他身影骤然模糊,并非高速移动,而是仿佛融入了空间本身,瞬息间从原地消失!
下一刻,豆包身后三尺处,空间如同水面般荡起涟漪,时影的身影无声无息浮现,一指点向豆包后心!指尖银光流转,所过之处,空间都出现了细微的折叠与迟滞——这是将空间禁锢与攻击结合的精妙手法!
然而,这一指点出,却落空了。
豆包的身影如同幻影般消散。
“空间跳跃?不,是预判。”时影的声音从另一侧传来,他再次现身,脸上带着讶色,“道友对空间的感知,竟如此敏锐?”
豆包的真身出现在百丈外,淡淡道:“混沌包容万法,空间亦在其中。你的‘时痕遁空术’确实精妙,但痕迹仍在。”
“那就再快一点!”时影眼中银光大盛,身形彻底消失!
不是隐身,而是在极短时间内进行了无数次微小的空间跳跃,在万战台范围内形成了数十道真假难辨的残影!每一道残影都在施展不同的攻击——或指,或掌,或拳,或凝聚空间之刃!
一时间,台上仿佛有数十个时影在同时围攻豆包!空间波动混乱而密集,杀机四伏!
台下观战者看得眼花缭乱,不少人心惊胆战。
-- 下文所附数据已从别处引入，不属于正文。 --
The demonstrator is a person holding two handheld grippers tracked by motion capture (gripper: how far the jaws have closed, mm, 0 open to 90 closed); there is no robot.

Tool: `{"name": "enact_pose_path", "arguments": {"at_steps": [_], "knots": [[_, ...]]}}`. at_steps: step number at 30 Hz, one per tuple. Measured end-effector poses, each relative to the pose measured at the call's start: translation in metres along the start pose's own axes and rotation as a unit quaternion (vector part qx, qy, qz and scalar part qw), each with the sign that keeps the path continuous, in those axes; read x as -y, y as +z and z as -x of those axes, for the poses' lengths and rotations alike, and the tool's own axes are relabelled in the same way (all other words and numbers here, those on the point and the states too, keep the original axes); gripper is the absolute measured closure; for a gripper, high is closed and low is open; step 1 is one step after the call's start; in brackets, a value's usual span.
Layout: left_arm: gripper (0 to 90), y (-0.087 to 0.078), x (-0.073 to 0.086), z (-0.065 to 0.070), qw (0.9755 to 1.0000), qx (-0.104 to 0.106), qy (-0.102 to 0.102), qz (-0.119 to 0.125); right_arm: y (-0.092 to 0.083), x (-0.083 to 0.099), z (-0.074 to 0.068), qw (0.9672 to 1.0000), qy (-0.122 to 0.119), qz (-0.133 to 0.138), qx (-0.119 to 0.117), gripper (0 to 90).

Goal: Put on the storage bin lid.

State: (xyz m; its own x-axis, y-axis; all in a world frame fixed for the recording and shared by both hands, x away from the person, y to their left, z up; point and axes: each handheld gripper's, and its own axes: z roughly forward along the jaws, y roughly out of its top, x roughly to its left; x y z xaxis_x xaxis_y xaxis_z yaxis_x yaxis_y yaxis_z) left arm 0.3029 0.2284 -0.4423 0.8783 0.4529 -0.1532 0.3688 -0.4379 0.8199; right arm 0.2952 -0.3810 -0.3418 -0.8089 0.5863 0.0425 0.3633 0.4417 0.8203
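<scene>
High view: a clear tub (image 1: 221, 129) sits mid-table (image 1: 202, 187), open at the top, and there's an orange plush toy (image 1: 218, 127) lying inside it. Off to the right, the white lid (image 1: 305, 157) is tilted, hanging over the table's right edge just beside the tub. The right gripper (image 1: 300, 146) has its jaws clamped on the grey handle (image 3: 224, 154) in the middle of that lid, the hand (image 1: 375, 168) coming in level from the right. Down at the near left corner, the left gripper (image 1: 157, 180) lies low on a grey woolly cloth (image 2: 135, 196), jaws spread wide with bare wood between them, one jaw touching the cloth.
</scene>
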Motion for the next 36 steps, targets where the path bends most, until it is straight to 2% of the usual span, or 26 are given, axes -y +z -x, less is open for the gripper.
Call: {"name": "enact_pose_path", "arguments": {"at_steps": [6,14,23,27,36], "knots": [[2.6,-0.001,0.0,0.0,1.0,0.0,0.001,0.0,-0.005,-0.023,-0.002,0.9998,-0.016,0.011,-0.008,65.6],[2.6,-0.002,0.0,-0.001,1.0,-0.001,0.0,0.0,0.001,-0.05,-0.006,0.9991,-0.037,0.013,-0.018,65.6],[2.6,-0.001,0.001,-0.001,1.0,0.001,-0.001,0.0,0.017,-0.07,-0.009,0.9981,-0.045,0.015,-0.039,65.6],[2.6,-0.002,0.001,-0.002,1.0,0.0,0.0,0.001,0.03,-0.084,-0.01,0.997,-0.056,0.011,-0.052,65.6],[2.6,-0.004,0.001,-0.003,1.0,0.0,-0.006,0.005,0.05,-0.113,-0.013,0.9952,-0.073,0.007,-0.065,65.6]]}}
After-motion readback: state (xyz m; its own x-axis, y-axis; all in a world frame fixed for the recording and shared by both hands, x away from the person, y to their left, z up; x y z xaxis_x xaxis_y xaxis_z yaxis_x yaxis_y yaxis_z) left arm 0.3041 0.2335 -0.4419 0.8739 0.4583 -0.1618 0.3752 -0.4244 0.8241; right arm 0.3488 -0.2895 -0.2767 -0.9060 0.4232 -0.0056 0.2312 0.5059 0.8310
这种神出鬼没的空间刺杀之术,同阶之中几乎无解!
然而,身处围攻中心的豆包,却依旧从容。
他甚至没有移动,只是闭上了眼睛。
混沌感知——开!
在他那包容万法的混沌神念中,那些快速跳跃的空间轨迹、真身与残影的能量差异、攻击中蕴含的法则波动……全都清晰无比地呈现出来!
“左边第三道,虚影。”
“右后方,真身,掌击。”
“上方,空间刃,七分实三分虚。”
豆包如同闲庭信步,在密集的攻击中微微侧身、偏头、移步,每一次移动都恰到好处地避开真正的杀招,而那些虚影攻击则直接穿透他的身体,消散无踪。
“这……这怎么可能?!”时影越打越是心惊。他的时痕遁空术在同族年轻一代中堪称顶尖,族中长老曾言,此术修炼到高深处,可于时间片段中留下“刻痕”,实现短暂的“预知”与“回朔”。虽然他还远未到此境界,但寻常星穹境修士也难如此轻易看破!
“空间之道,非止于跳跃与隐匿。”豆包忽然开口,“时空一体,你既有时痕族血脉,何不尝试触碰‘时间’的领域?”
说话间,他第一次主动出手。
右手抬起,对着左侧某处看似空无一物的虚空,轻轻一按。
“混沌演法——时空凝滞。”
嗡——!
一股奇异的灰紫色波纹以他掌心为中心扩散开来!
那处虚空,时影的真身恰好跳跃至此,正准备发动下一次攻击。然而,当灰紫色波纹掠过时,他周围三尺的空间,时间流速骤然减缓了百倍!不是禁锢,而是让这片区域的时间变得异常粘稠!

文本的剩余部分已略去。